After a four-year tour as commandant of the school, General Benson was appointed director of Medical Staffing and Education Office of the Surgeon General, U.S. Air Force, Washington, D.C., in May 1953. He returned to the school in September 1956 to begin his second tour as commandant.

General Benson organized a second international symposium on the physics and medicine of the upper atmosphere and space, which was held in November 1958. The material presented at this meeting is in the process of being published. Under General Benson's guidance, the Department of Space Medicine at the school was expanded into a division, devoted to the exploration of all medical aspects of manned space travel.
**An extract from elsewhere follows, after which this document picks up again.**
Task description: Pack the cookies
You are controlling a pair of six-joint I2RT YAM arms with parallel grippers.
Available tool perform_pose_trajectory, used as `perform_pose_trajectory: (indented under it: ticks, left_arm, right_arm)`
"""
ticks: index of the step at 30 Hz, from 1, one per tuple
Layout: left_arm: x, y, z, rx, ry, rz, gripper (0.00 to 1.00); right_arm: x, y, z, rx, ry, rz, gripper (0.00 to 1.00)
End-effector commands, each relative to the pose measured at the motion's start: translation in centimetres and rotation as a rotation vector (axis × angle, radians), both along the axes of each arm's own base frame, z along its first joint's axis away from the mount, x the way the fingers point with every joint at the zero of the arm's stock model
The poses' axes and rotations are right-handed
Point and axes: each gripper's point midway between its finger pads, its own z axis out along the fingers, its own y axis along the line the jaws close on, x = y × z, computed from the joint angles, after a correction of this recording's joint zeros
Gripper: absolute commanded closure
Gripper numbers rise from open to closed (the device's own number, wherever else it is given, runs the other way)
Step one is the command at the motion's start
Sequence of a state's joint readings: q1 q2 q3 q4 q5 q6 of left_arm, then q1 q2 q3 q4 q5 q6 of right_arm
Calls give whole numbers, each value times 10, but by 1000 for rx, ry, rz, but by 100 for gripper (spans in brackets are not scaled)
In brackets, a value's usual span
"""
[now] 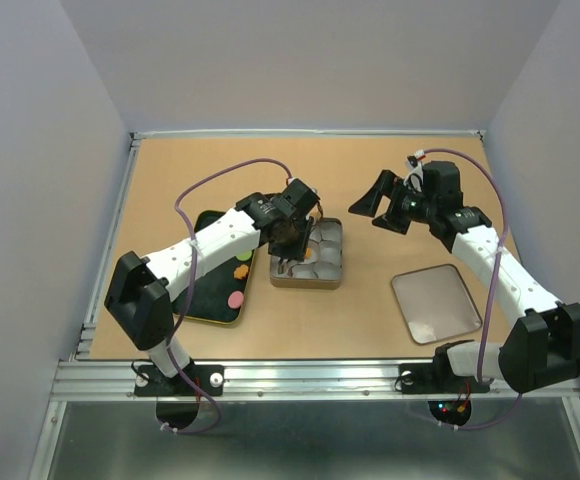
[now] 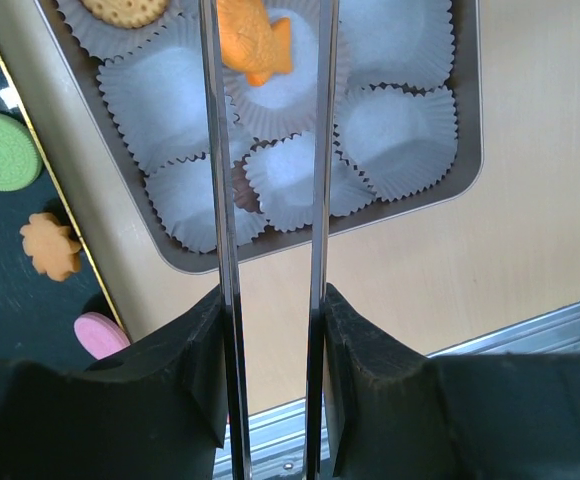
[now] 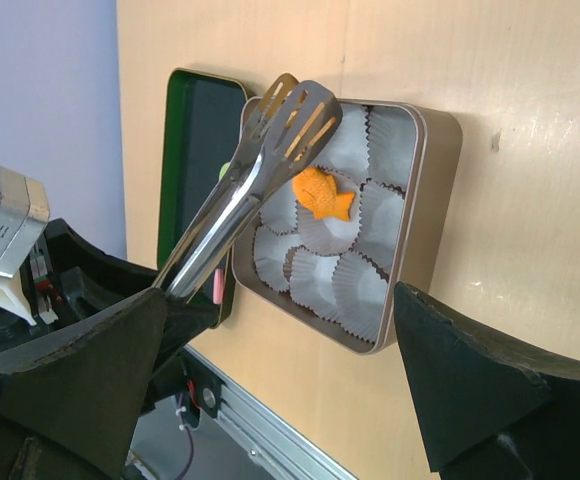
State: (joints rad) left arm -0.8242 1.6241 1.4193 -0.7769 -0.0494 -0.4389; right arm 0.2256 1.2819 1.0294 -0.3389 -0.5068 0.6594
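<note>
**Fish cookie seated in the tin; tongs clamped above it**

Finding: your left gripper (image 2: 272, 330) is closed hard on the handles of the metal tongs (image 3: 250, 170), and the squeeze holds the two blades narrow and almost parallel. The tong tips hang over the far-left part of the tin (image 3: 440, 180). I judge they are clear of the orange fish cookie (image 3: 322, 195), which lies flat in one of the middle paper cups (image 2: 395, 130). Your right gripper (image 1: 378, 212) is spread to its widest and holds nothing. It hangs over bare table, well apart from the tin and beyond the tin lid (image 1: 436, 303).

Advice on the step: lift the tongs straight up before you swing towards the tray (image 2: 10, 290), because the blades run close above the pleated cups and could drag one. At the tray, let the blades spread before you descend. Then close on the edges of a single cookie and do not press down on it.

Condition of the goods: the cookies are small, flat and rigid-looking.
- A pale round one (image 2: 125, 8) sits in a corner cup.
- A green round one (image 2: 0, 150), an orange flower-shaped one (image 2: 50, 245) and a pink round one (image 2: 100, 335) lie apart on the dark tray, just beside the tin.
- Most of the cups are unfilled.
</note>
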Motion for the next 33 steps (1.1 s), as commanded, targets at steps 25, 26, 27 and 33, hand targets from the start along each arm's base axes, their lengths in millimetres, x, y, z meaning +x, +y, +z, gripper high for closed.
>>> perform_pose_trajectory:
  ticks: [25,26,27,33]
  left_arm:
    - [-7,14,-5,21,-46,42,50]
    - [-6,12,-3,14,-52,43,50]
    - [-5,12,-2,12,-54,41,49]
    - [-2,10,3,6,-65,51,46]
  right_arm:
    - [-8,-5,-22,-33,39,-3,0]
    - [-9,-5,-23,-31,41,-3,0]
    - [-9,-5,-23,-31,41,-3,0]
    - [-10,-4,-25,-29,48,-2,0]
This officer was one of the early leaders in the campaign for an American board in aviation medicine. In August 1949 he was chosen as chairman of the Interim Board in Aviation Medicine to take such action as necessary to gain specialty recognition from the American Medical Association. Under General Benson's direction, a comprehensive specialty training program in aviation medicine was developed at the school, which was accepted by the Council on Medical Education and Hospitals of the AMA as meeting its special requirements. In February 1953 the AMA authorized the American Board of Preventive Medicine to establish aviation medicine as a specialty in the field of preventive medicine and to grant specialty certification to qualified physicians. General Benson was chosen as the first vice chairman for aviation medicine of the American Board of Preventive Medicine.

He was awarded the Lyster Award for 1955 by the Aero Medical Association for his efforts in leading the Interim Board of Aviation Medicine in the attainment of its mission.

General Benson has made outstanding contributions to the development and implementation of an Aeromedical Center. For years he has endeavored to obtain adequate facilities for the School of Aviation Medicine so that complete medical support of the United States can be provided. A great step forward was realized when in July 1959 the school moved into its new $9 million facilities on Brooks Air Force Base. General Benson is presently directing plans for an additional $12 million construction project for the school at Brooks Air Force Base, and has requested that the school be designated an Aeromedical Center with Lackland Air Force Base hospital as the clinical facility.

This dedicated aeromedical scientist, educator and flight surgeon has made many valuable contributions leading to a better understanding of the demands imposed on the human body in the operation of modern military aircraft, and, ultimately, spacecraft.

MAJOR GENERAL OTIS O. BENSON JR. ASSIGNMENT: Headquarters Aerospace Medical Center, ATC, Brooks Air Force Base, Texas for duty as commander, Aerospace Medical Center; relieved: additional duty as commander, School of Aviation Medicine, effective Aug. 29, 1960.